• WORK REQUEST: Please output the listing that follows exactly, but keep all images out.

• STORED DATA:
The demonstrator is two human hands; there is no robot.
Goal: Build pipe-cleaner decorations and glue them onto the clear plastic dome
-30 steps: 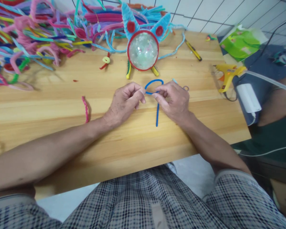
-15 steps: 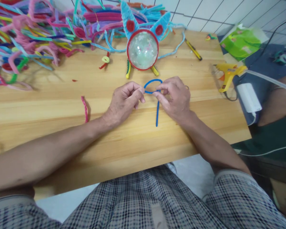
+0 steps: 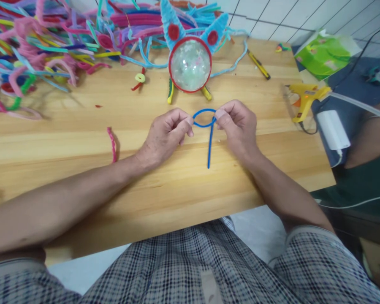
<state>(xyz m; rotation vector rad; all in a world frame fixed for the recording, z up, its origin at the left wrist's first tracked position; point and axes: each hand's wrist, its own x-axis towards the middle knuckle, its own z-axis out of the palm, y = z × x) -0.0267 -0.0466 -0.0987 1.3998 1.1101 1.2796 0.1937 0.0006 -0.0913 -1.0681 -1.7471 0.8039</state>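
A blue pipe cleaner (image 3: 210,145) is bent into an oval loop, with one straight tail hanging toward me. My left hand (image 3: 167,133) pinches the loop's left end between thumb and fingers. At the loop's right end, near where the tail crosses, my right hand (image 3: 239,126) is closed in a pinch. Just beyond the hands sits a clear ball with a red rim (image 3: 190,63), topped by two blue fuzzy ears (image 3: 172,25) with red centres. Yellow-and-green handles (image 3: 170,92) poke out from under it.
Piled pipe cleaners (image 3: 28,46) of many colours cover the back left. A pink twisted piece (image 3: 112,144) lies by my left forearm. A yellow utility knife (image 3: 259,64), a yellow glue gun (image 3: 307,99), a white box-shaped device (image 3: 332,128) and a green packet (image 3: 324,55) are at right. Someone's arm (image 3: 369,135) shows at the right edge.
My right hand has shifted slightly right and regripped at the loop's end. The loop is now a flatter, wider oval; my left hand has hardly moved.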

• WRITTEN SOLUTION:
The demonstrator is two human hands; there is no robot.
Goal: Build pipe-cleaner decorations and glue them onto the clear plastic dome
-30 steps: 
-15 steps: 
+0 steps: 
<state>(xyz m; rotation vector rad; all in a world frame fixed for the recording, z up, its origin at the left wrist's first tracked position; point and axes: each hand's wrist, its own x-axis towards the middle knuckle, its own z-axis out of the palm, y = z × x) -0.0267 -0.0466 -0.0987 1.3998 1.1101 1.2796 0.1937 0.0006 -0.0913 -1.0681 -1.7471 0.8039</state>
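A blue pipe cleaner (image 3: 210,145) is bent into an oval loop, with one straight tail hanging toward me. My left hand (image 3: 167,133) pinches the loop's left end between thumb and fingers. At the loop's right end, near where the tail crosses, my right hand (image 3: 239,126) is closed in a pinch. Just beyond the hands sits a clear ball with a red rim (image 3: 190,63), topped by two blue fuzzy ears (image 3: 172,25) with red centres. Yellow-and-green handles (image 3: 170,92) poke out from under it.
Piled pipe cleaners (image 3: 28,46) of many colours cover the back left. A pink twisted piece (image 3: 112,144) lies by my left forearm. A yellow utility knife (image 3: 259,64), a yellow glue gun (image 3: 307,99), a white box-shaped device (image 3: 332,128) and a green packet (image 3: 324,55) are at right. Someone's arm (image 3: 369,135) shows at the right edge.
My right hand has shifted slightly right and regripped at the loop's end. The loop is now a flatter, wider oval; my left hand has hardly moved.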

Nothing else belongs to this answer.